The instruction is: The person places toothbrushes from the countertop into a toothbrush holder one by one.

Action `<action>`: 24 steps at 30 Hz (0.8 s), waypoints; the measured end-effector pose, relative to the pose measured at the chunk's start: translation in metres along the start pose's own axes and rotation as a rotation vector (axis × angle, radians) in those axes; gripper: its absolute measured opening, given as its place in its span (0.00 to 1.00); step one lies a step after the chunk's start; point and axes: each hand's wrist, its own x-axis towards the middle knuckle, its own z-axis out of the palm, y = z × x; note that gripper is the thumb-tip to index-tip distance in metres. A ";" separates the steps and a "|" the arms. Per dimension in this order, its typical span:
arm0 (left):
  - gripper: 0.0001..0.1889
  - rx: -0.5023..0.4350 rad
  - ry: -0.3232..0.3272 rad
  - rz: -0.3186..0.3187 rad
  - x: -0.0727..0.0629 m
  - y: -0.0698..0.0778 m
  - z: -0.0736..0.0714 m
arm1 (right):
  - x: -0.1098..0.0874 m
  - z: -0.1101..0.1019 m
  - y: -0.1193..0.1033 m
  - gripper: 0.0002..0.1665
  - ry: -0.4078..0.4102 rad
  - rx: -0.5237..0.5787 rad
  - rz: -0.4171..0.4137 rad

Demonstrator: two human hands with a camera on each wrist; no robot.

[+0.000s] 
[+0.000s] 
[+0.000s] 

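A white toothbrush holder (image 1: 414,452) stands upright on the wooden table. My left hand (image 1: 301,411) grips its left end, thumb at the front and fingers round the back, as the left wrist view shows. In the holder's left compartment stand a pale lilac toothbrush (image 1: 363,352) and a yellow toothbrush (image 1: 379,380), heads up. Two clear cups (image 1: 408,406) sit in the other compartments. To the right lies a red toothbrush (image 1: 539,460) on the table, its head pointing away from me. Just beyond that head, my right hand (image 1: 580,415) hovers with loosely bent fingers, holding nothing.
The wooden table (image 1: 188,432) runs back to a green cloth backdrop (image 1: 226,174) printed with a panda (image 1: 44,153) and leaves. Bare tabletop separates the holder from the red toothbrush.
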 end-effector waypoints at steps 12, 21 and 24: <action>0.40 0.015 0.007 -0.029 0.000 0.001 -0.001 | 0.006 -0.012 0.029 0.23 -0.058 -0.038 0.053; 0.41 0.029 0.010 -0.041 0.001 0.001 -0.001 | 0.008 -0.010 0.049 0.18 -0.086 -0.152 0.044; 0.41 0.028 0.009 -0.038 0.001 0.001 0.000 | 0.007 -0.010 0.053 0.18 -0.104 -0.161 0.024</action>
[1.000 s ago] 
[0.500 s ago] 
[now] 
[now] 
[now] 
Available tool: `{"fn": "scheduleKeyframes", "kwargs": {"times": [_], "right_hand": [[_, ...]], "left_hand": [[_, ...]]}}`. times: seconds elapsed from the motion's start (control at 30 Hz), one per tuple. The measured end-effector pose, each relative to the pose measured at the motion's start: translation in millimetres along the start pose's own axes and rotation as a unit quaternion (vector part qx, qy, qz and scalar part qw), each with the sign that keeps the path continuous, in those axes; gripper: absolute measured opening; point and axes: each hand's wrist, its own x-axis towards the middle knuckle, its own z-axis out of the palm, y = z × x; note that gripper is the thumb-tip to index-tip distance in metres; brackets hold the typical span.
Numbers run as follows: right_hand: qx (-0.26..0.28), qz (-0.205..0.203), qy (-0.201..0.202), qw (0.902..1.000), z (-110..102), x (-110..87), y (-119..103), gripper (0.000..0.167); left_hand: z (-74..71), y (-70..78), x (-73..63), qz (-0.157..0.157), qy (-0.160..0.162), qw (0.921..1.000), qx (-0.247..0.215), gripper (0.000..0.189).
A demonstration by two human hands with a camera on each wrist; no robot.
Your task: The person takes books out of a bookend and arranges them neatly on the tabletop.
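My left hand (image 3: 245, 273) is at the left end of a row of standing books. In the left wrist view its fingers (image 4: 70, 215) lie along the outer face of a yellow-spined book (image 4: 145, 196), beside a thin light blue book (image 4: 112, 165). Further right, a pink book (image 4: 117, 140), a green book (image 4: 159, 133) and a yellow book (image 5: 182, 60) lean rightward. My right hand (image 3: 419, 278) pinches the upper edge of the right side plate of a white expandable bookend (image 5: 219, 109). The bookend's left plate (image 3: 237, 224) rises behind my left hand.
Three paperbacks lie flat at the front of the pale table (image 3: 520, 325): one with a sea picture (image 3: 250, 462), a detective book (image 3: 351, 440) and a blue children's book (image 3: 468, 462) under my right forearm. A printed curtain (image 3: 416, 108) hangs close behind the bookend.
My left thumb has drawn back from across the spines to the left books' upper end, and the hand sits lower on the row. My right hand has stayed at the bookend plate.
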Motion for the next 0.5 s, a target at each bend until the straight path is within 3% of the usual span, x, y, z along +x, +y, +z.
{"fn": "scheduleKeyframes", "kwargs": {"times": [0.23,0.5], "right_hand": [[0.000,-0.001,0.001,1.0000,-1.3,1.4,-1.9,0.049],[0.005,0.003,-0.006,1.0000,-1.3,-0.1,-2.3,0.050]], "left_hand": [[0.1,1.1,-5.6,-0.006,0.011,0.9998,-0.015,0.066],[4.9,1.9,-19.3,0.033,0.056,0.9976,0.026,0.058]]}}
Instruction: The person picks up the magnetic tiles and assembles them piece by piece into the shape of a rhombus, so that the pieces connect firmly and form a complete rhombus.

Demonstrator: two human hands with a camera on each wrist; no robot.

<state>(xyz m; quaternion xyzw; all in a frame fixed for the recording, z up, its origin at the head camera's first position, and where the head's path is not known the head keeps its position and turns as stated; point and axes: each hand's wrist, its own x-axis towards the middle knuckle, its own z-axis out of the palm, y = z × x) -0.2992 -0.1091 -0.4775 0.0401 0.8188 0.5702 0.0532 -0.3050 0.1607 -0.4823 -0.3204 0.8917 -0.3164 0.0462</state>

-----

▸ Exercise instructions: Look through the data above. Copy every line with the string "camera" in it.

▸ Answer section:
Demonstrator: two human hands with a camera on each wrist; no robot.
A demonstration by two human hands with a camera on each wrist; no robot.
Demonstrator: two human hands with a camera on each wrist; no robot.
<state>(xyz m; quaternion xyzw; all in a frame fixed for the recording, z up, its origin at the head camera's first position, and where the head's path is not known the head keeps its position and turns as stated; point and axes: each hand's wrist, its own x-axis towards the middle knuckle, its own z-axis out of the palm, y = z × x) -0.2992 -0.1091 -0.4775 0.0401 0.8188 0.5702 0.0532 -0.3050 0.1607 -0.4823 -0.3204 0.8917 -0.3164 0.0462</state>

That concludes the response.